The second tool analysed is the financial asset price channel. When the ECB reduces the interest rate, consumers tend to change their preferences from bond market to equity market. Naturally, the result will be an increase in stocks’ prices, triggering two more effects: wealth accumulation and Tobin’s “q” increasing. The first  allows consumers to increase their consumption, resulting in an increase in output and, consequently, an increase in inflation. The second, Tobin’s “q”, can be represented as a ratio between the market value of a firm acquired in financial markets and the value of the same firm if somebody were to purchase its capital stock on the goods market. If Tobin’s “q” is high, the market value of a firm is high relative to the replacement cost of capital, and new investments are relatively less expensive compared to the market value of the firm. Because of that, a firm can issue stocks at a higher price in relation to the cost of the investments it will make. Thus, companies increase their investments and, consequently, the output increases and so does inflation.

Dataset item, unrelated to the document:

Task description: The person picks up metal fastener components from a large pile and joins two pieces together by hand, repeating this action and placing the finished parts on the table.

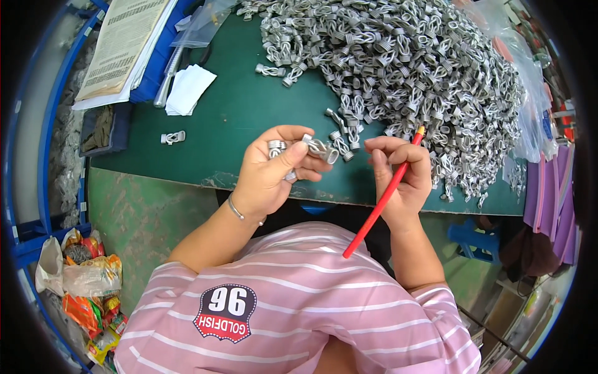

Proceeding, the bank lending channel is taken into analysis. It is important to remember that banks have customers’ deposits among their liabilities and loans among their assets. A monetary expansion feeds the bank deposits and, consequently, banks’ assets must increase through a loans’ expansion. This further enhances consumptions and investments, leading to an expansion of inflation rate. It is essential to specify that the dimension of the effect depends on the funded ratio of the banks. 

The balance sheet channel explains the phenomenon that sees a monetary expansion producing an increase in the value of stocks and debt securities, boosting the collateral value. This higher value of collateral reduces the risk premium and the interest rates on loans, producing an increase in investments, output and consequently on the inflation rate. This process is called “financial accelerator”. If output increased the past year, today’s net worth of a firm will increase further, with a beneficial effect on collaterals, interest payments, investments and, once again, output. Moreover, an expansive monetary policy increases firms’ net worth, causing a reduction in adverse selection and moral hazard. Low interest rates push banks towards more lucrative and consequently riskier investments. Furthermore, the balance sheet channel can also operate through the companies’ cash flow channel. A monetary expansion reduces the interest rate and, consequently, there follows a reduction in financial expenses for firms, with positive reflections on the cash flow. Firms increase their availability of internal financing and reduce the riskiness of investments for financiers, who demand lower interest rates on loans.

Finally, the last channel analysed is the risk-taking channel, which is strictly connected to the balance sheet channel. Indeed, monetary policy, increasing the value of collaterals, cash flow and assets, can influence the risk tolerance of financial intermediaries. With an expansive monetary policy, the risk tolerance increases producing an expansion of loans and, therefore, an increase in investments, consumptions, output and, finally, in inflation.

Understanding monetary policy is hard but crucial to comprehend how and why central banks respond to critical situations. After a decade of extremely low rates, inflation has started to rise again, and the European Central Bank has naturally responded with an increase in rates, which inevitably raised the interest rate on mortgages, resulting in negative consequences for individuals who had taken out variable-rate mortgages. These negative consequences brought about by a restrictive monetary policy, however, are a “necessary evil” to avoid a high inflationary situation that would diminish consumers’ purchasing power and erode their savings.